** Work order **
Collect all lines from the records below that include the word "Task".

*** Provided data ***

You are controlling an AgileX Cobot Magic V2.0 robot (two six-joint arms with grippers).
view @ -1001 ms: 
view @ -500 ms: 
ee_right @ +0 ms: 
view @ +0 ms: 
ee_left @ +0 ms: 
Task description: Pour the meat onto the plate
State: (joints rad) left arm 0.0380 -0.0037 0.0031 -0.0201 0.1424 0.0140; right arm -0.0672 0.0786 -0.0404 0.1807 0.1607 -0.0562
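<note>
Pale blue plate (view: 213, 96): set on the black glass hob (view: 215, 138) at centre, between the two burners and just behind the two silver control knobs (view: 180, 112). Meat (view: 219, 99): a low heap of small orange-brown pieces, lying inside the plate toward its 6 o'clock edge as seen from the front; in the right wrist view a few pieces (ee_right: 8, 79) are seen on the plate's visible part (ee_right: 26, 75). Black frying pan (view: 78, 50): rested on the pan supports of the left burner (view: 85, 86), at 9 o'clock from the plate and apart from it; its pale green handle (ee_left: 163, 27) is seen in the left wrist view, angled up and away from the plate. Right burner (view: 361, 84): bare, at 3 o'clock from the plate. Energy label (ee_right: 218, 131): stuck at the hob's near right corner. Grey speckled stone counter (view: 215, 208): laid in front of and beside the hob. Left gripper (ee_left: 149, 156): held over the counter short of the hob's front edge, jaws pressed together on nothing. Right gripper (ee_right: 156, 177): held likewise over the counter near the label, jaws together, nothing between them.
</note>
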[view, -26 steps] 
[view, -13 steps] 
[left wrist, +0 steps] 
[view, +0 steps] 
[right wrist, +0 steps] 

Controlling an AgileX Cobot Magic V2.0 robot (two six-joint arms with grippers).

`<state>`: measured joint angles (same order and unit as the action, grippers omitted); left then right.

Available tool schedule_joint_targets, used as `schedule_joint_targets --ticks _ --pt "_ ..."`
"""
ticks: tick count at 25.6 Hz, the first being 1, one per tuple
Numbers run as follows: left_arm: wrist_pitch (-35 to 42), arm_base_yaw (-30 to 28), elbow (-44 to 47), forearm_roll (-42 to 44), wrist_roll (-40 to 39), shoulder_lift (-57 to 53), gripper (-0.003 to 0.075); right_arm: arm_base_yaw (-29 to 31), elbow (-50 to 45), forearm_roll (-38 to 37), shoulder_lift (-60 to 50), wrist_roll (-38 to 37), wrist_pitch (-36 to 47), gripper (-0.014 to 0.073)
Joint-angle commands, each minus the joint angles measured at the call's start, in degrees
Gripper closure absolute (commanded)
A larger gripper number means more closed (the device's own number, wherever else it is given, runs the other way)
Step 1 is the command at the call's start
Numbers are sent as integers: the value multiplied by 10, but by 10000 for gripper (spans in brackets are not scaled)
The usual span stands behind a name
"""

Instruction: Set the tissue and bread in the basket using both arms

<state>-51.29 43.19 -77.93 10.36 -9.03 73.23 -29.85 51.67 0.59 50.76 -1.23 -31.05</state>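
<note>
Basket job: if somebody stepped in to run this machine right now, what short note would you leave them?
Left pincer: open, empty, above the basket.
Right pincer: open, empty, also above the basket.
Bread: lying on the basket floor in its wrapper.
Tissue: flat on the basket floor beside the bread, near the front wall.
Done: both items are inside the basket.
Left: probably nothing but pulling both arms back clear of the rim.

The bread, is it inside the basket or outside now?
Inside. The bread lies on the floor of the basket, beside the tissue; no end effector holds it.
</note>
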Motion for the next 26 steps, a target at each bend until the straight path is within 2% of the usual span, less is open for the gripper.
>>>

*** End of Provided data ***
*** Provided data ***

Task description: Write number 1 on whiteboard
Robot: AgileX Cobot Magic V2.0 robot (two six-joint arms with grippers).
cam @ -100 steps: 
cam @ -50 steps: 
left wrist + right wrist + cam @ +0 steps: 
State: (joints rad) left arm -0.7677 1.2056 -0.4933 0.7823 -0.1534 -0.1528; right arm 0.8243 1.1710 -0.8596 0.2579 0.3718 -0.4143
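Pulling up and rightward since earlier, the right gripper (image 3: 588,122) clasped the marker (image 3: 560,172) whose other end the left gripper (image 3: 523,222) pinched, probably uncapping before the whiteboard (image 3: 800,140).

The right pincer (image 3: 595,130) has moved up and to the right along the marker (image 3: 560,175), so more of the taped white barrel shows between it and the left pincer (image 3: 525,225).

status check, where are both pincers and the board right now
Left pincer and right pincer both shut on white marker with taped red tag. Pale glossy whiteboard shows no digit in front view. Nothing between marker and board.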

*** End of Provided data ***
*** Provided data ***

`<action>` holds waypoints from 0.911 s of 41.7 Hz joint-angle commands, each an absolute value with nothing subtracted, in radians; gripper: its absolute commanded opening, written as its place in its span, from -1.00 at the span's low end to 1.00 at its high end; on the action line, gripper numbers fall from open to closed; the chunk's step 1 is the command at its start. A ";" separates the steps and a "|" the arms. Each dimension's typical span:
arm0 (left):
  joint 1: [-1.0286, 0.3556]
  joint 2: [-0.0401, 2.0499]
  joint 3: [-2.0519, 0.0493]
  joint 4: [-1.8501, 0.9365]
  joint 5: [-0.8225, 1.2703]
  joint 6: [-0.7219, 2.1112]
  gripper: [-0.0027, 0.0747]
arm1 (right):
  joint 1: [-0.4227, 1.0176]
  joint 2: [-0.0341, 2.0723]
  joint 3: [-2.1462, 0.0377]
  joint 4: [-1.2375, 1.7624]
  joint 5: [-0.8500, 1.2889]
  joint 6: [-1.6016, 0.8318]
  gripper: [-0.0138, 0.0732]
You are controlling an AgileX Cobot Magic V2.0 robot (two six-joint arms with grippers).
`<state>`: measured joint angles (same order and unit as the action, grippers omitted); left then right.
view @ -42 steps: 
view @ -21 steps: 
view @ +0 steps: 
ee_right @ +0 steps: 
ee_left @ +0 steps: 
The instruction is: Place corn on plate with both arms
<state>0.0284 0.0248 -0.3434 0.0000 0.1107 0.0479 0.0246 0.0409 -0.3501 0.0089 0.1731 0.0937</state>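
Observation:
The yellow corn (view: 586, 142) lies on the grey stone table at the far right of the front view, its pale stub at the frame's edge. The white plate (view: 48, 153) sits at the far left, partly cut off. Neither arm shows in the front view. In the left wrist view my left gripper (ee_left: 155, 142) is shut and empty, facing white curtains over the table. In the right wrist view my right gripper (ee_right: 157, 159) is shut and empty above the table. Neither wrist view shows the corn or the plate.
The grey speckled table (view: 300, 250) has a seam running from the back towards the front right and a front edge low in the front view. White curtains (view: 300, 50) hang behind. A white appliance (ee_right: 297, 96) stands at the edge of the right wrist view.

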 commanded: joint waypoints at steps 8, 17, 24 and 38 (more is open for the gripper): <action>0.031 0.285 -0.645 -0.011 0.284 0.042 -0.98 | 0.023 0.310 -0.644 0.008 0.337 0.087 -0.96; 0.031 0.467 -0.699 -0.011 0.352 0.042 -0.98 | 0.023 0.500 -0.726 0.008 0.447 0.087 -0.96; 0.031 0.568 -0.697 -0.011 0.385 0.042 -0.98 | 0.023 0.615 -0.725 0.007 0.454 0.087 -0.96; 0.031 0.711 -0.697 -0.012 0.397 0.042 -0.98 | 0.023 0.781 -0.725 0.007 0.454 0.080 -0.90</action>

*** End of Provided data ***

** Response to this exercise **
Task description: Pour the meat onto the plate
Task description: Write number 1 on whiteboard

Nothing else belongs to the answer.